_What you are asked to do_. Take the lines below beginning at the line that has "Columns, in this" and stopping after the line that has "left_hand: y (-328", and print them exactly as they are, with no other lines.

[Dataset extract — start]

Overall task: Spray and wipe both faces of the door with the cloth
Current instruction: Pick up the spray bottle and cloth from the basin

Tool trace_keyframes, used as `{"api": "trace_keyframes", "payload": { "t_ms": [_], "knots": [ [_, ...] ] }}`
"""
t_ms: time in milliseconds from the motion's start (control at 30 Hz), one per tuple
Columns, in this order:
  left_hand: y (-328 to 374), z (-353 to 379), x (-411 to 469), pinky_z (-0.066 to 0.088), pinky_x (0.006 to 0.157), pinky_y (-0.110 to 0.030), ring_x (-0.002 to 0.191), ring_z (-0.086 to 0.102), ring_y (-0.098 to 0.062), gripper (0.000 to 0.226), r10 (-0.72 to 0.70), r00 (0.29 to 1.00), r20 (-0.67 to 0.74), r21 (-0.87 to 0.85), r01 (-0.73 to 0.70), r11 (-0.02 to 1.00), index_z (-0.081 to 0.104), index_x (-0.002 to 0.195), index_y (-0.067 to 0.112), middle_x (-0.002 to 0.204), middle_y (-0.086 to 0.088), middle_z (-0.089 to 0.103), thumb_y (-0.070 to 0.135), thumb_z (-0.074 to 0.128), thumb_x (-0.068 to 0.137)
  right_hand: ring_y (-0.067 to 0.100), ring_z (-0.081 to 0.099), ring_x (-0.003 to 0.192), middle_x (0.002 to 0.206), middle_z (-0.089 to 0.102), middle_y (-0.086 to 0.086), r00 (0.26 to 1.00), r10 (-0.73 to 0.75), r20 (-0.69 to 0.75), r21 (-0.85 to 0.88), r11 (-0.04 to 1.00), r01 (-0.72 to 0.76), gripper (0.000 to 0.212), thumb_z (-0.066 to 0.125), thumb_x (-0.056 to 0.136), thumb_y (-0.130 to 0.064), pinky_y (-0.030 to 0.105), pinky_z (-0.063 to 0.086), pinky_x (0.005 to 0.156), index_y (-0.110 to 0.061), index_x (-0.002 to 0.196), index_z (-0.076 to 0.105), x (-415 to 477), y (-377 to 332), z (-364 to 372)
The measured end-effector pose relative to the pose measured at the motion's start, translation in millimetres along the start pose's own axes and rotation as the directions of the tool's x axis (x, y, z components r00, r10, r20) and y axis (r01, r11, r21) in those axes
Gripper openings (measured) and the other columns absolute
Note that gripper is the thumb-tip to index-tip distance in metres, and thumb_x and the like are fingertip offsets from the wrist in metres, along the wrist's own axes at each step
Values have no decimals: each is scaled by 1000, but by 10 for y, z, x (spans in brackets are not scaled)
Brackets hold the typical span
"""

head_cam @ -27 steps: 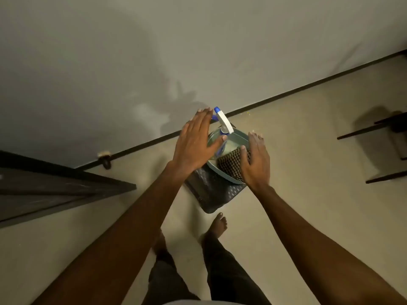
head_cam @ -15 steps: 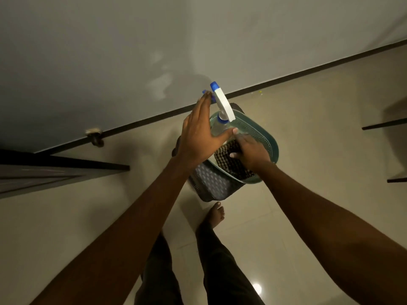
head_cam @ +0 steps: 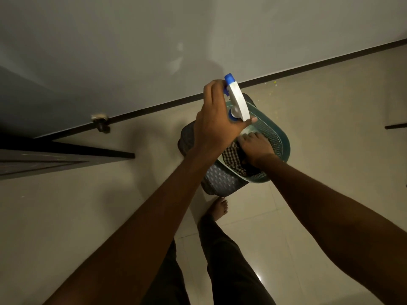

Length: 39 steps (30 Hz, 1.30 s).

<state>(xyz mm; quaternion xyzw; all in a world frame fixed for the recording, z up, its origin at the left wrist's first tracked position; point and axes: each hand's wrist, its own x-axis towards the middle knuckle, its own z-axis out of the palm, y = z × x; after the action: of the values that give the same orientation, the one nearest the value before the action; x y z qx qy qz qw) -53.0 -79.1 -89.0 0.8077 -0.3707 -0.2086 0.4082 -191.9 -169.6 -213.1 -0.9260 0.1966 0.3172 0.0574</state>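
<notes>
Over the basket (head_cam: 280, 137) on the floor, both my arms stretch forward and down from the bottom corners of the view. My left hand (head_cam: 217, 119) is raised above the basket's near-left rim, back of the hand up, fingers curled round the neck of the spray bottle (head_cam: 237, 101). My thumb hooks under the white trigger head and my forefinger reaches up beside the blue trigger. The bottle's blue nozzle points away from me, toward the wall (head_cam: 132, 51). My right hand (head_cam: 255, 146) is lower, inside the basket, lying on the checked cloth (head_cam: 232, 158) with knuckles up and fingers bent down. Their tips are hidden, so I cannot tell whether they have closed on the cloth.

The door (head_cam: 55, 160) is well off to my left: a dark slab seen almost edge-on, its end reaching out over the floor, apart from both hands. Just beyond it a small metal door stopper (head_cam: 100, 122) sits at the base of the wall. The wall is plain and pale grey, with a thin dark skirting strip (head_cam: 308, 67) running slantwise along its foot. The floor (head_cam: 330, 172) is glossy cream tile with faint joints and one bright glint of light near my legs.

The basket is teal plastic, oval-rimmed, its walls pierced in a fine lattice. The cloth is soft, crumpled, in a small dark-and-light check. My bare foot (head_cam: 217, 209) stands just beside the basket, below dark trousers (head_cam: 231, 271).
</notes>
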Motion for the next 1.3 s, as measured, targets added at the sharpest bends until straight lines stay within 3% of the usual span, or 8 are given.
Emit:
{"api": "trace_keyframes", "payload": {
  "t_ms": [167, 467, 533, 600, 667, 767, 900, 1300],
  "knots": [
    [74, -3, -48, 43, 68, -4, 106, 61, -22, 84, -26, 998, -58, 30, 28, 999, 40, 139, 1, 135, -12, 48, 16, 87, 72, 29, 60, 117, 124, 64, 9, 985, -36, 170, 97, 995, 20, 49, 68, 89, -28, 43, 50, 96, -19, 136, 54, 7, -15, -274],
    [351, -364, -116, 59, 71, -40, 91, 66, -24, 73, 27, 998, -48, -5, -28, 1000, 47, 134, 5, 125, -7, 52, 14, 84, 71, 27, 62, 83, 84, 63, 4, 967, 255, -13, 644, 742, -186, 3, 61, 87, -16, 38, 53, 79, -16, 90, 61, -415, 170, -574],
    [467, -568, -134, 60, 71, -41, 87, 68, -23, 70, 39, 996, -86, -73, -45, 996, 49, 132, 9, 124, -4, 54, 16, 82, 71, 27, 64, 84, 90, 68, 6, 914, 401, 52, 835, 485, -260, 10, 65, 85, -14, 37, 54, 79, -11, 95, 66, -567, 173, -671],
    [596, -800, -172, 60, 75, -37, 88, 70, -22, 71, 50, 989, -141, -115, -67, 991, 50, 132, 11, 125, -2, 55, 19, 84, 70, 30, 70, 91, 100, 74, 12, 856, 468, 220, 970, -13, -243, 15, 67, 84, -10, 39, 58, 78, -10, 99, 69, -754, 110, -807],
    [746, -1036, -234, 58, 73, -24, 86, 70, -22, 72, 63, 979, -194, -118, -88, 989, 52, 133, 10, 126, -2, 56, 19, 86, 70, 33, 71, 97, 107, 74, 16, 852, 400, 338, 875, -468, -127, 22, 63, 86, -6, 40, 58, 75, -8, 107, 68, -954, -3, -972],
    [967, -1391, -363, 53, 66, -12, 79, 70, -19, 68, 82, 961, -264, -110, -115, 987, 55, 129, 11, 123, -2, 57, 19, 86, 70, 38, 67, 109, 119, 71, 19, 921, 218, 322, 567, -824, -3, 35, 53, 90, -10, 52, 56, 89, -6, 124, 62, -1202, -218, -1228],
    [1130, -1849, -526, 60, 68, -27, 76, 70, -12, 75, 66, 949, -309, -81, -96, 992, 52, 132, 11, 125, -1, 55, 31, 87, 69, 42, 64, 114, 130, 64, 25, 951, 211, 224, 345, -930, 125, 41, 50, 95, -8, 59, 54, 94, -2, 135, 53, -1400, -557, -1656],
    [1026, -3327, -1174, 45, 60, -4, 77, 60, 11, 62, 166, 903, -396, -2, -182, 983, 54, 127, 9, 108, 5, 53, 34, 82, 78, 38, 63, 113, 121, 68, 21, 964, 230, -134, 159, -955, 249, 43, 60, 87, -19, 56, 54, 94, -1, 126, 62, -1937, -1941, -2851]
  ]
}}
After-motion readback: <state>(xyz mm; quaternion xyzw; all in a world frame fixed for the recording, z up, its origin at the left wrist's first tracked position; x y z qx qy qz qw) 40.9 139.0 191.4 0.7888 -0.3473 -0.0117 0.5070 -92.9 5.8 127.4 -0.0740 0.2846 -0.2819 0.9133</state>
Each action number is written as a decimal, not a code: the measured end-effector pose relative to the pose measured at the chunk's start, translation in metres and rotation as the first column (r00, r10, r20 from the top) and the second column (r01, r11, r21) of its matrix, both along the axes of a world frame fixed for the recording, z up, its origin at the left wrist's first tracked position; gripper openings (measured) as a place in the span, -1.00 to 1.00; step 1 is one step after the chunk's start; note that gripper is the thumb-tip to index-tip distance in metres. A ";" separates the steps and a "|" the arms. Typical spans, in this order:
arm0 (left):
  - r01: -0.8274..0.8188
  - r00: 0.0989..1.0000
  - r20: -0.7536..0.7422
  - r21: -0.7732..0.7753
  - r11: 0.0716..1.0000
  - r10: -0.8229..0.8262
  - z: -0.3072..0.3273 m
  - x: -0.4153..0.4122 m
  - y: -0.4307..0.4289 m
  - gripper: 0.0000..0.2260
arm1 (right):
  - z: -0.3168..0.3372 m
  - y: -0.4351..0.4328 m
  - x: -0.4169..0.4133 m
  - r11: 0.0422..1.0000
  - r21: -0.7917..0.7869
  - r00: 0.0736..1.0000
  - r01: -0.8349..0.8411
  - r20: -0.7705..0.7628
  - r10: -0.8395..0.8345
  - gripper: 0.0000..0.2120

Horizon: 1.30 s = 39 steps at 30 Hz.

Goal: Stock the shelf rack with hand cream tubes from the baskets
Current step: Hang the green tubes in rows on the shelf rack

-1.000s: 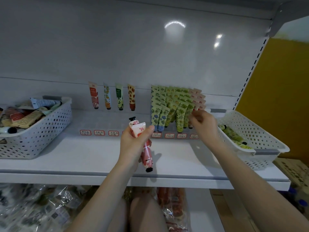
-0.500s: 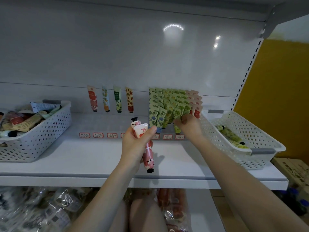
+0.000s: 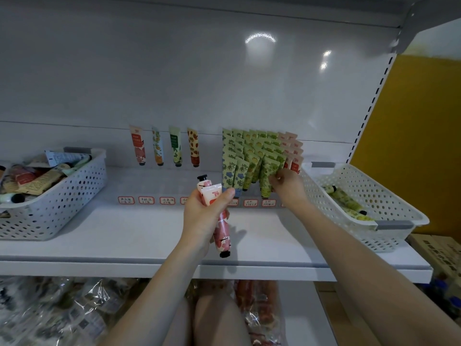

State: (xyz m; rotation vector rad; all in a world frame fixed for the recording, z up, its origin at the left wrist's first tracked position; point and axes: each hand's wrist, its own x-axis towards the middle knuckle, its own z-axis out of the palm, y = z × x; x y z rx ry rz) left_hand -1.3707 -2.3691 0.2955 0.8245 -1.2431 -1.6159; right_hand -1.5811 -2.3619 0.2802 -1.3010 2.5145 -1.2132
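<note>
White back panel (image 3: 174, 71) fills the upper half of the view, with a slotted upright along its edge at 2 o'clock and a yellow wall (image 3: 411, 146) beyond it at 3 o'clock. Below runs the white shelf (image 3: 124, 236), edge to edge across the middle. Under it, from 6 to 8 o'clock, lie clear-wrapped packages (image 3: 62, 313), and a cardboard box (image 3: 444, 255) sits at 4 o'clock.

At 9 o'clock stands the left basket (image 3: 62, 196), white and perforated, heaped with mixed tubes (image 3: 27, 178). At 3 o'clock the right basket (image 3: 389, 236) holds only a few green tubes (image 3: 346, 201) lying flat on its floor.

On the rack at the back of the shelf, just right of centre, the stocked green rows (image 3: 249, 156) stand packed tight, caps down, with a narrow pink-and-red row (image 3: 293, 151) touching them on the 3 o'clock side. To their left, four single tubes (image 3: 158, 148) stand well apart from one another. A strip of small red-bordered labels (image 3: 147, 200) runs along the rack's front.

The left hand (image 3: 202, 221), just below centre, is closed round a small bunch of pink flowered tubes (image 3: 223, 233); the thumb presses across a flat crimped end, one black cap sticks out at 12 o'clock and another at 6 o'clock. The bunch partly hides the labels behind it.

The right hand (image 3: 287, 186), at about 2 o'clock from the left one, has its fingers curled in and pinches the right edge of the front green tube (image 3: 265, 181), which leans in its row. The hand covers the foot of the pink-and-red row.
</note>
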 end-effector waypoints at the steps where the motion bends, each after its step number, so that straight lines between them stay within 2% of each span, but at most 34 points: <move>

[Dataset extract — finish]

_Response for this exercise_.
Columns, in this order:
  left_hand: y (-328 to 374), z (-353 to 379), x (-411 to 469), pinky_z (-0.066 to 0.088), pinky_x (0.006 to 0.157), pinky_y (-0.110 to 0.030), ring_x (-0.002 to 0.191), ring_z (-0.086 to 0.102), ring_y (-0.098 to 0.062), gripper (0.000 to 0.226), r10 (-0.72 to 0.70), r00 (0.29 to 1.00), r20 (-0.67 to 0.74), r21 (-0.87 to 0.85), r01 (-0.73 to 0.70), r11 (-0.02 to 1.00), index_z (-0.081 to 0.104), index_x (-0.002 to 0.195), index_y (-0.067 to 0.112), middle_x (-0.002 to 0.204), middle_y (-0.086 to 0.088), middle_z (-0.089 to 0.103), thumb_y (-0.070 to 0.135), thumb_z (-0.074 to 0.128), thumb_x (-0.068 to 0.137)

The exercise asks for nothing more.